Discovery revealed the following additional facts. In 2001, Simutech obtained a loan from Kirnaf Ltd., and as part of that loan agreement, Simutech pledged to Kirnaf a security interest in and a lien on all of Simutech's assets. In the Fall 2001, Kirnaf demanded payment, however, Simutech was unable to pay back the loan. Kirnaf then commenced foreclosure proceedings against Simutech and ultimately purchased all of Simutech's assets at a public auction. On November 13, 2001, Kirnaf contributed the Simutech assets it purchased, along with $750,000 cash, to RaveSim in exchange for preferred stock, and RaveSim commenced operations.
At the time that Simutech was sold to Kirnaf, Simutech had several significant assets, including hardware and patents, which were valued at over $2.1 million. All of these assets were transferred to RaveSim by Kirnaf. In addition to the Simutech assets, Kirnaf contributed $750,000 cash to RaveSim, and RaveSim acquired other assets in connection with the commencement of its operations. Although no additional valuation was made of the RaveSim assets, RaveSim's corporate designee and former CFO detailed RaveSim assets in excess of $3 million.
In November 2001, plaintiff sued RaveSim in Oregon state court in Multnomah County, Oregon. After a year of litigation, plaintiff and RaveSim resolved the lawsuit and executed a Settlement Agreement. Plaintiff testified in his deposition that his Settlement Agreement with RaveSim acts as the sole basis for his claim that he has standing to sue Cadence on behalf of RaveSim/Kirnaf.
The relevant paragraphs of the Settlement Agreement are as follows:
C. In consideration of Morris' agreement to dismiss with prejudice his Amended Complaint as to RaveSim/Kirnaf and Saud Ben Khudair, RaveSim agrees to assess and review whether or not a viable claim exists against Cadence Design Systems ("Cadence").
D. RaveSim/Kirnaf agrees to review and assess information provided by Morris regarding a claim against Cadence and to render an opinion regarding whether or not a viable claim against Cadence exists based upon the information provided to RaveSim/Kirnaf by Morris[.]

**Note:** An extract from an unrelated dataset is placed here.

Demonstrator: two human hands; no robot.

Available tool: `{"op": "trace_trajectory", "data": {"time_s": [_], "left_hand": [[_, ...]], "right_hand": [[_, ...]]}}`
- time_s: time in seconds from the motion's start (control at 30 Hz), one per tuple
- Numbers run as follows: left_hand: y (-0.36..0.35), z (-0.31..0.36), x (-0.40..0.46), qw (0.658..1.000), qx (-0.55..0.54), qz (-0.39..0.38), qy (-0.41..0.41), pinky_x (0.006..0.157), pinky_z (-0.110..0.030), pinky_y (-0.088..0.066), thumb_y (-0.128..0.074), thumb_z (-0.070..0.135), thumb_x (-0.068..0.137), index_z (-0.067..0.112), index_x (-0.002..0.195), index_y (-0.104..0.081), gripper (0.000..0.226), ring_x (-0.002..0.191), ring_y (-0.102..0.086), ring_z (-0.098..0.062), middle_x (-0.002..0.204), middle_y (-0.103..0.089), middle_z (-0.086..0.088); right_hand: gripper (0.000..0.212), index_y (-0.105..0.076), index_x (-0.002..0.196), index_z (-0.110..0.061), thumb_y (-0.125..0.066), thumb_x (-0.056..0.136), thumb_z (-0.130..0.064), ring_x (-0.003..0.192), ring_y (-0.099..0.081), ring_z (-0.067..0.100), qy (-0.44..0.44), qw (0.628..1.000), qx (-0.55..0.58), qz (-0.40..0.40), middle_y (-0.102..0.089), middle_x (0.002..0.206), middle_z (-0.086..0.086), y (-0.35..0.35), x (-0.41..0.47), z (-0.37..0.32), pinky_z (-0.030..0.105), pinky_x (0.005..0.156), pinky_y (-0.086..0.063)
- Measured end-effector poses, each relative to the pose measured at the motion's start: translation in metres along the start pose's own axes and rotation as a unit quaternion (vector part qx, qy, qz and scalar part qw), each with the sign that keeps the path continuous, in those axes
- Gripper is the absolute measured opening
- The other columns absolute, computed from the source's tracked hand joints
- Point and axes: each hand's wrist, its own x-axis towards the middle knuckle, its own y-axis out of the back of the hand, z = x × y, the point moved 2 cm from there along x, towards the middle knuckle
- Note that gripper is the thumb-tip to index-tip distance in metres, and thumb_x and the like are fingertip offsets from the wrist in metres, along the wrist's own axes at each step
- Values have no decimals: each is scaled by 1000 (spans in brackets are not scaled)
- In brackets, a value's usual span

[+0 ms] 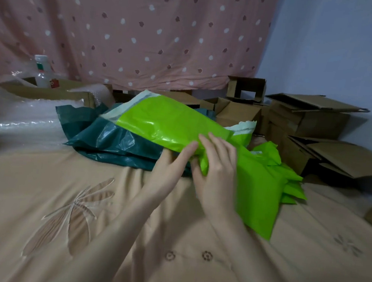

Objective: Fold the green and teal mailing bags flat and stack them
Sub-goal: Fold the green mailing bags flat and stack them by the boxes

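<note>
Green bag (pixel 171 121) held raised over teal bags (pixel 112 142) at far centre of bed (pixel 39 195), likely for folding. Near edge pinched by left hand (pixel 168 171) and right hand (pixel 215 177), close together. Folded green stack (pixel 264 194) laid right, kept separate.

The upper mailing bag (pixel 168 123) was bright lime green with a glossy sheen and pale, whitish strips at its open ends. The folded bags (pixel 264 189) beside it were the same lime green. The bags underneath (pixel 112 142) were dark teal, shiny in places. The bedspread (pixel 83 210) was peach-beige, embroidered with a large leaf motif and small brown flowers. The hanging cloth (pixel 132 26) was dusty pink, dotted with white and dark maroon spots. The wall (pixel 336 53) was pale blue. The cardboard boxes (pixel 307 120) were plain brown. The plastic bottle (pixel 42 72) was clear with a red-and-green label.
</note>
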Motion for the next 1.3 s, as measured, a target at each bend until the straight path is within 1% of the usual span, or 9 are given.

I. If RaveSim determines that the information provided by Morris is insufficient for RaveSim to pursue a claim against Cadence, RaveSim agrees to provide the information to an independent, neutral third-party mutually selected by the Settling Parties and located in Portland, Oregon, to provide an independent assessment of the claim against Cadence. As assessment of the claim by such neutral third-party will be made within 30 days of RaveSim's decision not to pursue a claim against Cadence. If the independent third-party assesses the information provided by Morris and determines that a viable claim exists against Cadence, RaveSim may re-evaluate whether to purse its claim against Cadence and should RaveSim adhere to its initial decision not to pursue a claim against Cadence, RaveSim will assign its right to pursue such a claim against Cadence to Morris and Morris will have the right to pursue the claim and recover any damages from Cadence.Murphy Depo., Ex. 17, p. 4-5 (attached to Declaration of Michael Sitzman).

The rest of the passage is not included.